The National Counterintelligence and Security Center (NCSC) and its partners in government and industry today launched the 6th annual “National Supply Chain Integrity Month.” The theme for this year’s month-long awareness campaign is “Supply Chain Risk Management (SCRM) – The Recipe for Resilience.”
SCRM is vital to help address counterintelligence (CI) and security risk and is a tool for managing logistics and acquisition aspects of the supply chain. NCSC encourages its partners to apply CI SCRM methodologies to protect U.S. critical supply chains from risks posed by nation states and other threat actors. CI SCRM tools provide government and industry with methods to defend against known threats to U.S. supply chains while building resilience against future risks.
Nation states and other threat actors have ramped up their efforts to exploit critical supply chains that cut across U.S. government and industry. For example, “China uses access to its vast market and control over critical supply chains as tools to force foreign companies and to coerce foreign countries to allow the transfer of technologies and intellectual property,” according the 2023 Annual Threat Assessment (ATA) of the U.S. Intelligence Community.
The 2023 ATA also cited the risk of supply chain disruption stemming from China’s central role in global supply chains for semiconductors, critical minerals, batteries, solar panels, pharmaceuticals, and other technology sectors. “In a speech in April 2020, [China’s President] Xi noted his intentions to increase global supply chain dependencies on China, with an aim of controlling key supply chains and being able to use those supply chain dependencies to threaten and cut off foreign countries during a crisis,” according to the ATA.
Given this threat landscape, the need for supply chain resilience is critical. Organizations should include all aspects of SCRM into their recipe for resilience, including acquisition security, information security, CI, insider threat risk mitigation, and cybersecurity.
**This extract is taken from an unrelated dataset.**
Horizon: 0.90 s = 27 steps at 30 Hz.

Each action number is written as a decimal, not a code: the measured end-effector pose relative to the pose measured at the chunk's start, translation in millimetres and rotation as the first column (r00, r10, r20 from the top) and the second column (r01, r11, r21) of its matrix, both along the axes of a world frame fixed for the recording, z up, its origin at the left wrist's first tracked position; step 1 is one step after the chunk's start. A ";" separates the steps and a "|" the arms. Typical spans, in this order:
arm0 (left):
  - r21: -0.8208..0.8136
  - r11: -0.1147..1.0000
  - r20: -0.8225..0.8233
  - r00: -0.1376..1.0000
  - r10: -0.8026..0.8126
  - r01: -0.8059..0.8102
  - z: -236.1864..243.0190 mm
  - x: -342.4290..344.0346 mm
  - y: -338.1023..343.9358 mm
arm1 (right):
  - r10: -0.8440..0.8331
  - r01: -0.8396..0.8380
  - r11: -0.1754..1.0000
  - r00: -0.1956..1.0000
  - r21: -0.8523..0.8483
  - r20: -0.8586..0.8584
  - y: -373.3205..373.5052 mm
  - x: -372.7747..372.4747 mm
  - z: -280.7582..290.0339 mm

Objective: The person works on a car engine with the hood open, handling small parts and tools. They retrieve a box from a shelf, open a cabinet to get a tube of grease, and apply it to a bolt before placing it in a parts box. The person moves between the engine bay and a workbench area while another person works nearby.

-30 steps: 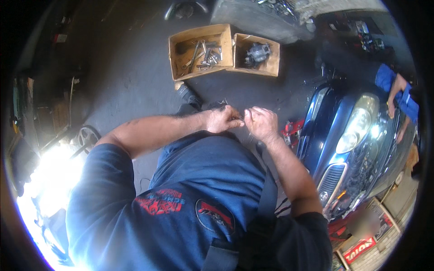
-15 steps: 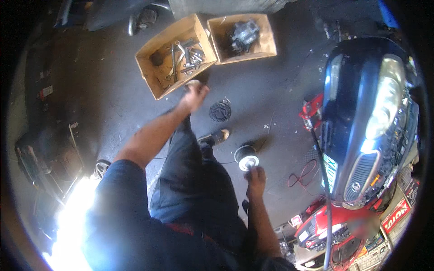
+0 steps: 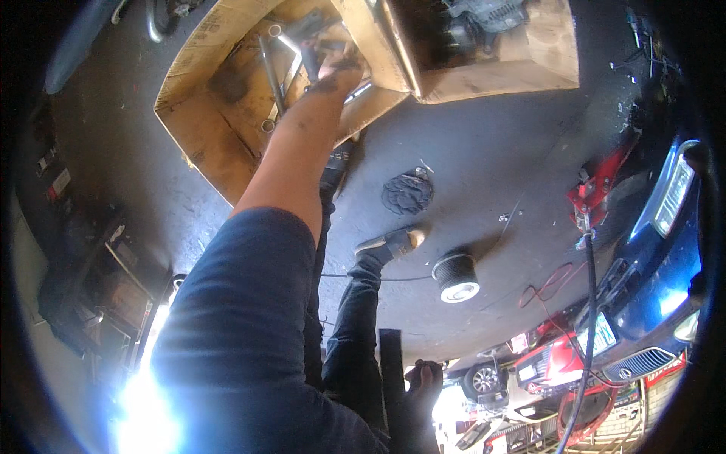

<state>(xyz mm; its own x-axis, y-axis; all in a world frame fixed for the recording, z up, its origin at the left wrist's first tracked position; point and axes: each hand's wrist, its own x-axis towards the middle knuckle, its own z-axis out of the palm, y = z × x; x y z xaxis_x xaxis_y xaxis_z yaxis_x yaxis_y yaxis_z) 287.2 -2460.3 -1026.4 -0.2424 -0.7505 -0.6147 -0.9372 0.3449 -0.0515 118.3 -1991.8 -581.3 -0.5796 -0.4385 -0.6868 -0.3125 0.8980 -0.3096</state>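
Observation:
My left hand (image 3: 333, 64) is down inside a cardboard box (image 3: 193, 106), among metal hand tools. Its fingers are dark and partly hidden there, so their grip does not show. A combination wrench (image 3: 286, 38) with a ring end lies close beside this hand, and a long metal bar (image 3: 271, 72) rests to the left of it. Low in the picture, my right hand (image 3: 425, 378) hangs with its fingers curled in; what they hold, if anything, is hidden. A cylindrical pleated filter (image 3: 456, 278) with a white end stands on the floor beyond it.
A second cardboard box (image 3: 499, 89) holds a grey metal machine part (image 3: 491, 15). A crumpled dark bundle (image 3: 408, 193) lies near my shoe (image 3: 393, 246). On the right are a red floor jack (image 3: 594, 185), a red cable (image 3: 544, 291) and a blue car (image 3: 646, 310).
My left hand has gone from the box's near edge down into the tools. My right hand is now farther from the filter. The view has shifted closer to the boxes.

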 end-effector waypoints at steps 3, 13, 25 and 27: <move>0.142 0.959 -0.280 0.920 0.275 -0.244 -5.3 12.7 -3.0 | -0.433 0.419 0.900 0.891 0.119 0.139 -8.2 2.8 -4.5; -0.026 0.921 -0.573 0.761 0.305 -0.389 80.3 66.1 13.9 | -0.151 0.148 0.988 0.979 0.035 0.138 -40.2 20.1 11.7; 0.977 0.165 -0.190 -0.897 0.400 -0.133 580.3 152.3 59.8 | 0.158 -0.019 0.902 0.944 -0.431 0.289 -198.8 4.1 142.5; 0.976 0.215 -0.118 -0.896 0.429 -0.026 646.1 140.9 78.1 | -0.303 0.634 0.704 0.676 -0.321 0.672 -233.9 9.3 190.0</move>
A comprehensive and resilient SCRM program allows an organization to know where to take risks and where and when to implement mitigations throughout the supply chain lifecycle.
Throughout April, NCSC will be teaming up with the Office of the National Cyber Director, the Department of Homeland Security’s Cybersecurity and Infrastructure Security Agency (CISA), the Department of Defense, foreign allies, private industry, and other partners to develop a recipe for resilience that increases awareness of supply chain threats, shares best practices on risk management, and identifies ways to enhance cooperation. The “Recipe for Resilience” theme builds upon efforts by the U.S. Government, its foreign allies, and industry partners to rebalance global supply chains and make them more transparent, secure, resilient, and trustworthy.
This year’s National Supply Chain Integrity Month will feature the dissemination of numerous public products and include events sponsored or supported by participants from government, academia, and the private sector. Events will range from small, classified briefings to large unclassified public functions. These activities will focus on key supply chain topics, such as microelectronics, critical minerals, space, cloud, zero trust architecture, abuse of trusted relationships, venture capital risk management, cross-border SCRM, and SCRM best practices.
A center within the Office of the Director of National Intelligence, NCSC is the nation’s premier source for counterintelligence and security expertise and is a trusted mission partner in protecting America against foreign and other adversarial threats.